■ **Activity**
Set down, unchanged, the line with "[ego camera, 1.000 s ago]" and everything after it through the last line of the data.

■ **Raw data**

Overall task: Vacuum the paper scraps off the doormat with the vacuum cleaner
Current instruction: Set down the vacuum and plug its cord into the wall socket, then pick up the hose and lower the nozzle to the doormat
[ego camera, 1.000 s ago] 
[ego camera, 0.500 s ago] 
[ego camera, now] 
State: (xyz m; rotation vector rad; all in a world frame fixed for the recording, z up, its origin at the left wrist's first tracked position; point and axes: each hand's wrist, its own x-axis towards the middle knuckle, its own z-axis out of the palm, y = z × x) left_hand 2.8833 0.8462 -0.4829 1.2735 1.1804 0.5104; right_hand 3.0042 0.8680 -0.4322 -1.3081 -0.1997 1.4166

■ **Output**
[ego camera, 1.000 s ago] 
[ego camera, 0.500 s ago] 
[ego camera, now] 
State: (xyz m; rotation vector rad; all in a world frame fixed for the recording, z up, its origin at the left wrist's first tracked position; point and axes: each hand's wrist, its own x-axis towards the middle knuckle, its own z-axis out of the palm, y = z × x) left_hand 2.8833 0.8462 -0.4829 1.2735 1.1804 0.5104; right_hand 3.0042 0.8680 -0.4322 -1.3081 -0.1997 1.4166

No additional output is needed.